- [What you have to do] I would like you to transcribe all of the data exactly.

- [Working data]
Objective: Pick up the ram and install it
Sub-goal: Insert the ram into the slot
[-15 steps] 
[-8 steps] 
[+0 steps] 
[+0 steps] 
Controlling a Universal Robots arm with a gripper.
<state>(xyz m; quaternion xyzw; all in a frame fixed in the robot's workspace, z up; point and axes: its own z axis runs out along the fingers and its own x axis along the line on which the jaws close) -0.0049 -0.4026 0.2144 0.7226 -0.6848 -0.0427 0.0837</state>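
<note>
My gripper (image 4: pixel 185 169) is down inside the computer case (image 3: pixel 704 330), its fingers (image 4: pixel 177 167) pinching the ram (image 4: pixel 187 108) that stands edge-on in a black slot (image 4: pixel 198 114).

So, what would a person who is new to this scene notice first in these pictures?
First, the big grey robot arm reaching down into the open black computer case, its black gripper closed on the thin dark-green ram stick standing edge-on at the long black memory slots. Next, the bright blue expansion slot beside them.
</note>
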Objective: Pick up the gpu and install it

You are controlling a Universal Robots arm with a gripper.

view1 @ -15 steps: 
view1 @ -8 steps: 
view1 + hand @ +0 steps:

- [Exercise solution]
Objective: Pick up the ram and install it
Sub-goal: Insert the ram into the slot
[-15 steps] 
[-8 steps] 
[+0 steps] 
[+0 steps] 
Controlling a Universal Robots arm with a gripper.
<state>(xyz m; quaternion xyzw; all in a frame fixed in the robot's workspace, z up; point and axes: its own z axis runs out along the fingers and its own x axis along the line on which the jaws close) -0.0049 -0.4026 0.2144 0.7226 -0.6848 -0.0427 0.0837</state>
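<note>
My gripper (image 4: pixel 185 169) is down inside the computer case (image 3: pixel 704 330), its fingers (image 4: pixel 177 167) pinching the ram (image 4: pixel 187 108) that stands edge-on in a black slot (image 4: pixel 198 114).

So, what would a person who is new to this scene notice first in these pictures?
First, the big grey robot arm reaching down into the open black computer case, its black gripper closed on the thin dark-green ram stick standing edge-on at the long black memory slots. Next, the bright blue expansion slot beside them.
</note>
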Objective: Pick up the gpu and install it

You are controlling a Universal Robots arm with a gripper.

view1 @ -15 steps: 
view1 @ -8 steps: 
view1 + hand @ +0 steps:

The output contains nothing more.